> [Task description]
From the first line to the last, transcribe the data exactly and skip the pictures.

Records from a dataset

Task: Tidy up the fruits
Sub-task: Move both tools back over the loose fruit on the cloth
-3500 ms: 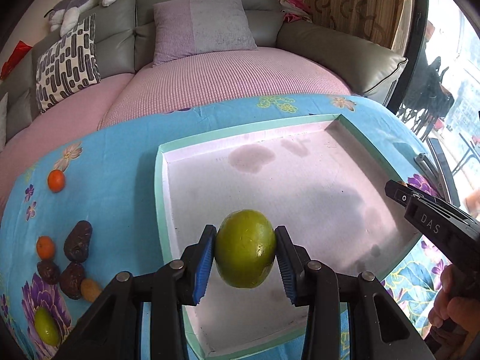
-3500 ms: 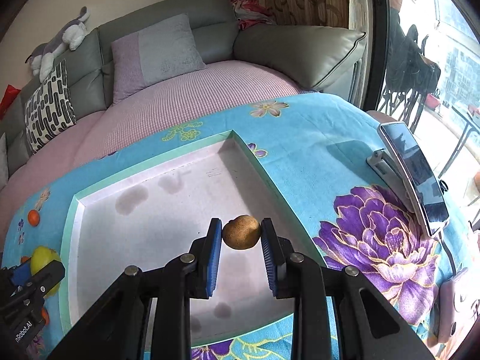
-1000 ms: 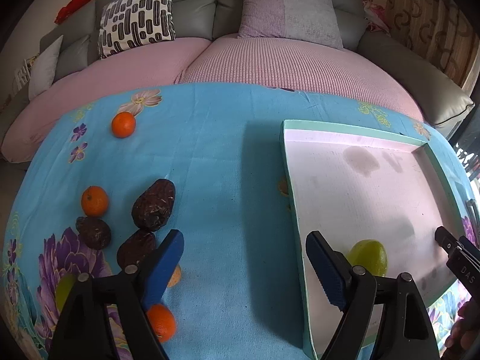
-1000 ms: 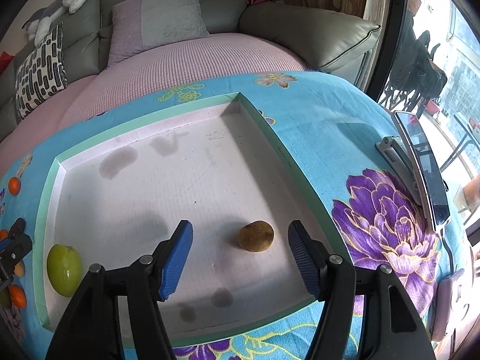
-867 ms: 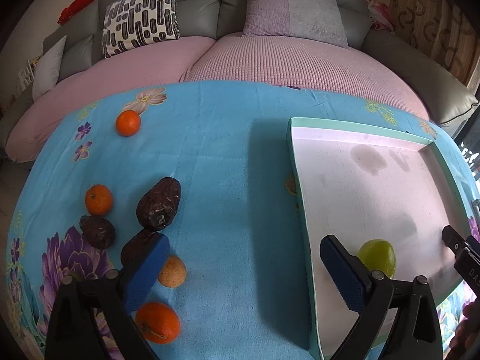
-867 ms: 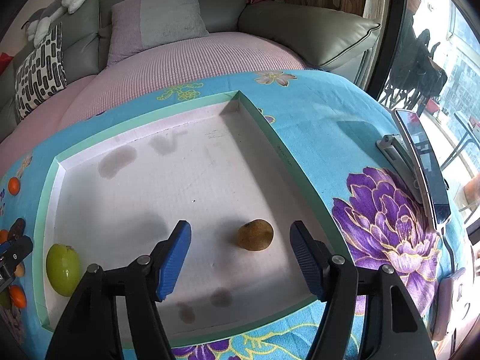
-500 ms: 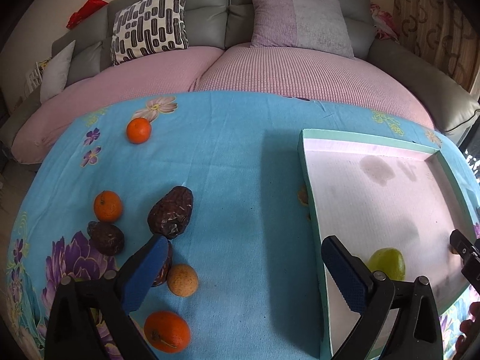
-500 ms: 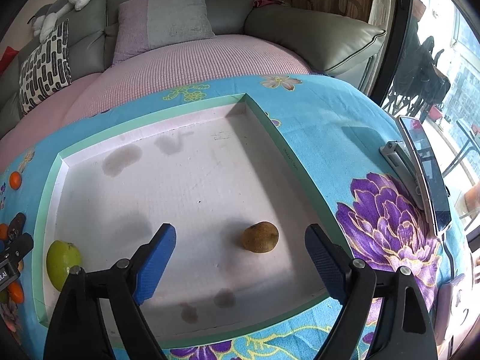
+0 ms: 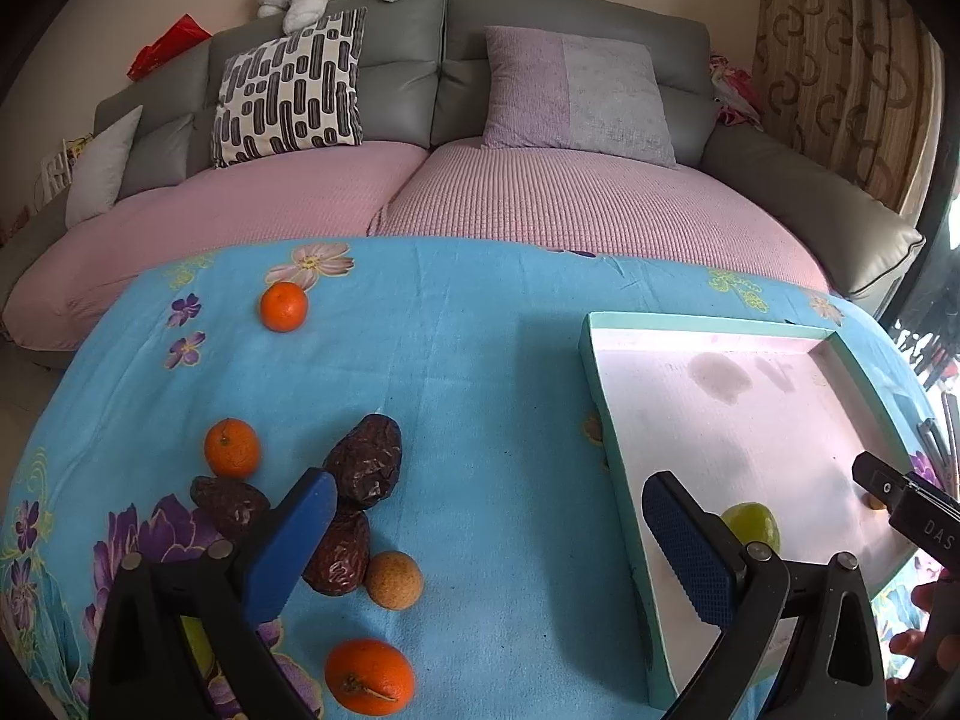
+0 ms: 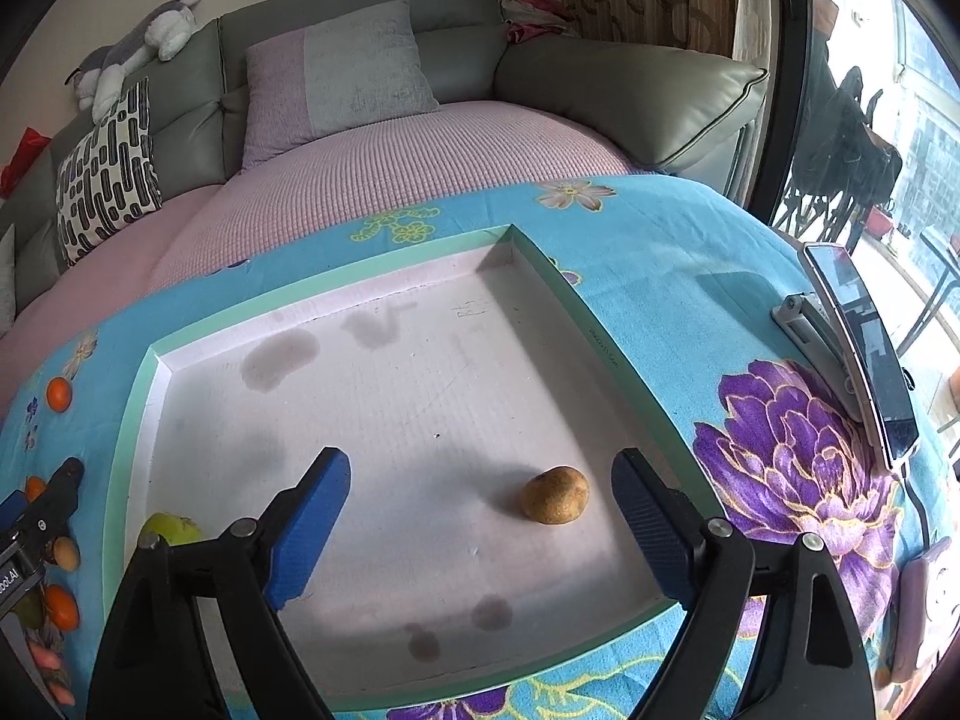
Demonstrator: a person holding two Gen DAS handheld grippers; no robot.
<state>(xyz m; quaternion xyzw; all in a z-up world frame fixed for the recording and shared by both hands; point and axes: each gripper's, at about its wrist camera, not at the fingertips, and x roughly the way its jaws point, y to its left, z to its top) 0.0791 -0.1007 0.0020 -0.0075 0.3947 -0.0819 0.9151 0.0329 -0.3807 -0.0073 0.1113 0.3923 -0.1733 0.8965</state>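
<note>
While both grippers, left gripper (image 9: 486, 546) and right gripper (image 10: 480, 516), gape empty, the left should straddle one date (image 9: 365, 468) squarely; tray (image 9: 606, 420) awaits.

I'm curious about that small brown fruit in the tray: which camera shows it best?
The right wrist view: the brown fruit lies whole and unobstructed on the tray. The left wrist view shows only a sliver behind the other tool.
</note>
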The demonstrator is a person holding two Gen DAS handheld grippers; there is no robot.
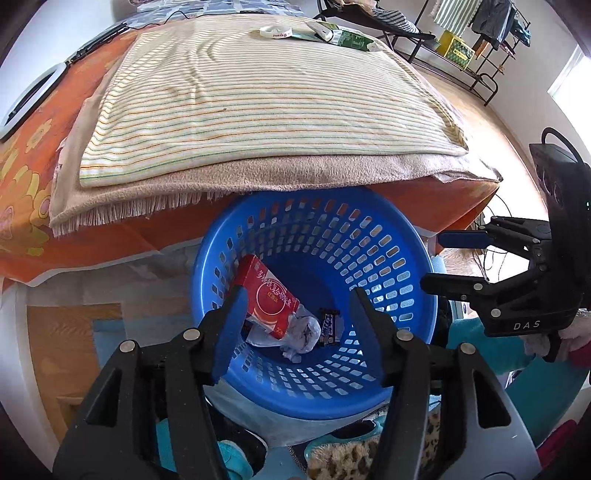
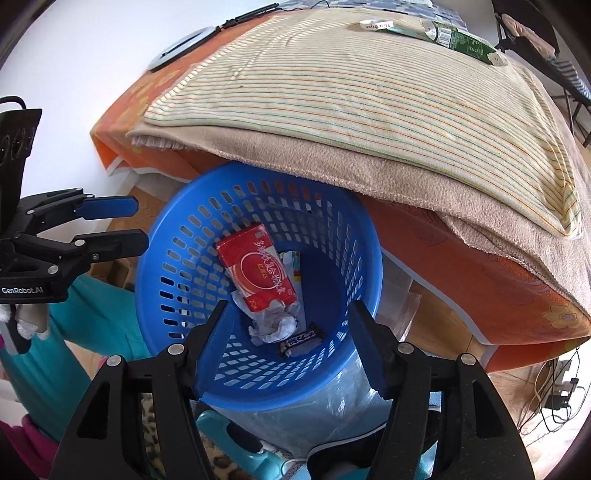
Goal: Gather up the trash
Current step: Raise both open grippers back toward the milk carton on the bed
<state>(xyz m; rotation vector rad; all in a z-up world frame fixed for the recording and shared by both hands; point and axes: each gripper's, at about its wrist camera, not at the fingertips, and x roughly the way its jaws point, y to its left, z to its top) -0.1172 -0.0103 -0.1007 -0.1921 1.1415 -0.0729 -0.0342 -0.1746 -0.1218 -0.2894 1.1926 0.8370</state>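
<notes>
A blue plastic basket stands under the table's front edge. In it lie a red carton, crumpled white paper and a dark candy wrapper. My left gripper is open and empty above the basket. My right gripper is open and empty beside it. On the far side of the striped cloth lie a green carton and a white wrapper.
The table carries an orange flowered cover and a beige blanket. A ring light lies at its left. A drying rack stands behind. Cables lie on the floor at right.
</notes>
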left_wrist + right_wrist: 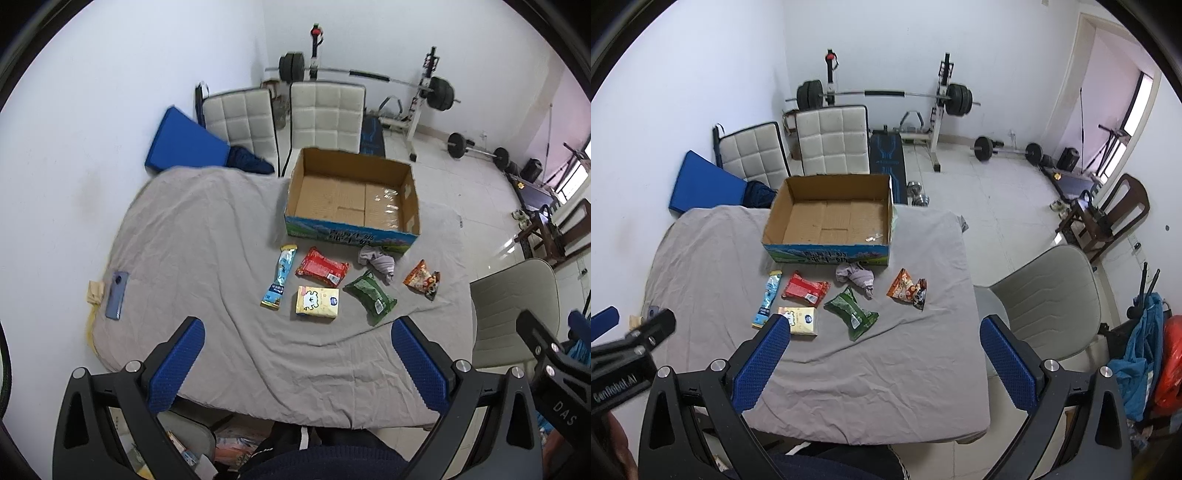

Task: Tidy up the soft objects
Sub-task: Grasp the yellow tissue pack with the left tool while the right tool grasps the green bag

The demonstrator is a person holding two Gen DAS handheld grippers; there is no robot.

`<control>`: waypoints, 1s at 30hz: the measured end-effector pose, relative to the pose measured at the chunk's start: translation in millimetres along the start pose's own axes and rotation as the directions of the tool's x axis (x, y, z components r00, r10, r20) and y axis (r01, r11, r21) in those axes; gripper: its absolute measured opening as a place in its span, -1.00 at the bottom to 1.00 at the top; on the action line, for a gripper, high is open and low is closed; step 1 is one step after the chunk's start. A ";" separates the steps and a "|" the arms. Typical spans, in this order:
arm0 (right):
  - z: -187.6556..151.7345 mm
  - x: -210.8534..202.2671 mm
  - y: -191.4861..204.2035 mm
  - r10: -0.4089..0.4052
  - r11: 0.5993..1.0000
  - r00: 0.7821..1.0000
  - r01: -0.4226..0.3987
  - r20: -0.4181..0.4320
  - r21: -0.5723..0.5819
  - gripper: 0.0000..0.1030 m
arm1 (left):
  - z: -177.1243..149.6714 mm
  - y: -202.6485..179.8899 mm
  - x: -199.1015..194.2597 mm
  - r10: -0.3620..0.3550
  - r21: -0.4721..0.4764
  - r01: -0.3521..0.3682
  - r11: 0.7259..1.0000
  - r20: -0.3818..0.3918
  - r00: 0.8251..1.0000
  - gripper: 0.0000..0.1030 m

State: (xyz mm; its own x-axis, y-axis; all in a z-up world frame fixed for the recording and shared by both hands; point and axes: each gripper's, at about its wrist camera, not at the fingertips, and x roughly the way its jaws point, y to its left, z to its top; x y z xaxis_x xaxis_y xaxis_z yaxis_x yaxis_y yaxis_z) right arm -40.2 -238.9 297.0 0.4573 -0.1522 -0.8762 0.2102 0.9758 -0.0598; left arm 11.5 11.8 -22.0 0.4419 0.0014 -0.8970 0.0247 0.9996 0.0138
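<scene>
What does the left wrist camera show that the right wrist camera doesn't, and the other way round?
Only the left wrist view shows the blue phone lying flat near the table's left edge. Only the right wrist view shows the dumbbells on the floor beyond the box and the orange and blue bags at far right. Both show the empty cardboard box, the grey cloth just in front of it, and five packets on the grey sheet, including the green packet. The left gripper and right gripper are open, holding nothing.
</scene>
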 end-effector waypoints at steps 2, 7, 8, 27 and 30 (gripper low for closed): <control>5.8 31.0 -2.0 0.005 1.000 0.999 -0.005 -0.038 0.000 1.00 | 9.9 2.3 29.0 0.008 -0.026 -0.009 1.000 -0.029 1.000 1.00; 17.7 131.4 -1.3 0.001 0.999 0.986 -0.007 -0.164 -0.040 1.00 | 24.2 7.3 125.8 0.038 -0.054 -0.049 0.997 -0.181 0.983 1.00; 19.1 155.4 0.0 -0.001 0.999 0.982 -0.009 -0.187 -0.053 1.00 | 24.5 7.5 151.7 0.053 -0.058 -0.067 0.996 -0.222 0.974 1.00; -14.9 464.1 53.8 0.070 0.991 0.819 -0.124 -0.570 -0.057 0.69 | -28.3 34.7 430.6 -0.488 -0.731 -0.110 0.674 -0.552 0.676 0.95; -25.2 480.5 62.5 0.085 0.986 0.790 -0.154 -0.608 -0.063 0.61 | -32.4 27.9 443.4 -0.508 -0.746 -0.139 0.652 -0.566 0.650 0.85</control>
State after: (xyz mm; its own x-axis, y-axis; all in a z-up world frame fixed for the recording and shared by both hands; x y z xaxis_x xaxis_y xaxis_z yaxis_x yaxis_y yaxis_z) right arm 170.8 -247.1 -139.8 -0.1462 0.0578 -0.9876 0.0828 0.9955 0.0460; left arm 179.0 41.2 -433.7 -0.2325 -0.4908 -0.8397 -0.7140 0.6724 -0.1953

> [Output of the task]
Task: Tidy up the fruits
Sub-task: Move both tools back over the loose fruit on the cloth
-3500 ms: 
-3500 ms: 
-1000 ms: 
-1000 ms: 
-867 ms: 
-867 ms: 
-500 ms: 
-500 ms: 
+0 ms: 
+0 ms: 
Demonstrator: a person holding two Gen DAS handheld grippers; no robot.
<state>(xyz m; quaternion xyzw; all in a z-up world frame fixed for the recording and shared by both hands; point and axes: each gripper's, at about its wrist camera, not at the fingertips, and x roughly the way its jaws point, y to its left, z to its top) 0.0791 -0.1007 0.0020 -0.0075 0.3947 -0.0819 0.9151 0.0329 -0.3807 -0.0073 0.1113 0.3923 -0.1733 0.8965</state>
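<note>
While both grippers, left gripper (image 9: 486, 546) and right gripper (image 10: 480, 516), gape empty, the left should straddle one date (image 9: 365, 468) squarely; tray (image 9: 606, 420) awaits.

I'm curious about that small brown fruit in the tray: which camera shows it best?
The right wrist view: the brown fruit lies whole and unobstructed on the tray. The left wrist view shows only a sliver behind the other tool.
</note>
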The demonstrator is a person holding two Gen DAS handheld grippers; there is no robot.
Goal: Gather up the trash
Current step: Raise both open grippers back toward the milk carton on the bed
<state>(xyz m; rotation vector rad; all in a z-up world frame fixed for the recording and shared by both hands; point and axes: each gripper's, at about its wrist camera, not at the fingertips, and x roughly the way its jaws point, y to its left, z to its top) -0.1172 -0.0103 -0.1007 -0.1921 1.1415 -0.0729 -0.0342 -0.1746 -0.1218 -0.2894 1.1926 0.8370</state>
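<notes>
A blue plastic basket stands under the table's front edge. In it lie a red carton, crumpled white paper and a dark candy wrapper. My left gripper is open and empty above the basket. My right gripper is open and empty beside it. On the far side of the striped cloth lie a green carton and a white wrapper.
The table carries an orange flowered cover and a beige blanket. A ring light lies at its left. A drying rack stands behind. Cables lie on the floor at right.
</notes>
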left_wrist + right_wrist: 

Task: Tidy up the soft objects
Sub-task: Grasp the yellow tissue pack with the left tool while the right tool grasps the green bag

The demonstrator is a person holding two Gen DAS handheld grippers; there is no robot.

`<control>`: waypoints, 1s at 30hz: the measured end-effector pose, relative to the pose measured at the chunk's start: translation in millimetres along the start pose's own axes and rotation as the directions of the tool's x axis (x, y, z components r00, r10, r20) and y axis (r01, r11, r21) in those axes; gripper: its absolute measured opening as a place in its span, -1.00 at the bottom to 1.00 at the top; on the action line, for a gripper, high is open and low is closed; step 1 is one step after the chunk's start. A ";" separates the steps and a "|" the arms. Typical spans, in this order:
arm0 (right):
  - z: -187.6556..151.7345 mm
  - x: -210.8534..202.2671 mm
  - y: -191.4861..204.2035 mm
  - r10: -0.4089..0.4052
  - r11: 0.5993..1.0000
  - r00: 0.7821..1.0000
  - r01: -0.4226..0.3987
  - r20: -0.4181..0.4320
  - r21: -0.5723..0.5819
  - gripper: 0.0000..0.1030 m
arm1 (left):
  - z: -177.1243..149.6714 mm
  - y: -202.6485..179.8899 mm
  - x: -199.1015..194.2597 mm
  - r10: -0.3620..0.3550
  - r21: -0.4721..0.4764
  - r01: -0.3521..0.3682
  - r11: 0.7259..1.0000
  - r20: -0.3818..0.3918
  - r00: 0.8251..1.0000
  - gripper: 0.0000..0.1030 m

State: (xyz mm; its own x-axis, y-axis; all in a z-up world frame fixed for the recording and shared by both hands; point and axes: each gripper's, at about its wrist camera, not at the fingertips, and x roughly the way its jaws point, y to its left, z to its top; x y z xaxis_x xaxis_y xaxis_z yaxis_x yaxis_y yaxis_z) right arm -40.2 -238.9 297.0 0.4573 -0.1522 -0.8762 0.2102 0.9758 -0.0598; left arm 11.5 11.8 -22.0 0.4419 0.0014 -0.8970 0.0247 0.9996 0.0138
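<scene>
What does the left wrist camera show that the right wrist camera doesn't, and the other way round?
Only the left wrist view shows the blue phone lying flat near the table's left edge. Only the right wrist view shows the dumbbells on the floor beyond the box and the orange and blue bags at far right. Both show the empty cardboard box, the grey cloth just in front of it, and five packets on the grey sheet, including the green packet. The left gripper and right gripper are open, holding nothing.
</scene>
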 end-effector waypoints at steps 2, 7, 8, 27 and 30 (gripper low for closed): <control>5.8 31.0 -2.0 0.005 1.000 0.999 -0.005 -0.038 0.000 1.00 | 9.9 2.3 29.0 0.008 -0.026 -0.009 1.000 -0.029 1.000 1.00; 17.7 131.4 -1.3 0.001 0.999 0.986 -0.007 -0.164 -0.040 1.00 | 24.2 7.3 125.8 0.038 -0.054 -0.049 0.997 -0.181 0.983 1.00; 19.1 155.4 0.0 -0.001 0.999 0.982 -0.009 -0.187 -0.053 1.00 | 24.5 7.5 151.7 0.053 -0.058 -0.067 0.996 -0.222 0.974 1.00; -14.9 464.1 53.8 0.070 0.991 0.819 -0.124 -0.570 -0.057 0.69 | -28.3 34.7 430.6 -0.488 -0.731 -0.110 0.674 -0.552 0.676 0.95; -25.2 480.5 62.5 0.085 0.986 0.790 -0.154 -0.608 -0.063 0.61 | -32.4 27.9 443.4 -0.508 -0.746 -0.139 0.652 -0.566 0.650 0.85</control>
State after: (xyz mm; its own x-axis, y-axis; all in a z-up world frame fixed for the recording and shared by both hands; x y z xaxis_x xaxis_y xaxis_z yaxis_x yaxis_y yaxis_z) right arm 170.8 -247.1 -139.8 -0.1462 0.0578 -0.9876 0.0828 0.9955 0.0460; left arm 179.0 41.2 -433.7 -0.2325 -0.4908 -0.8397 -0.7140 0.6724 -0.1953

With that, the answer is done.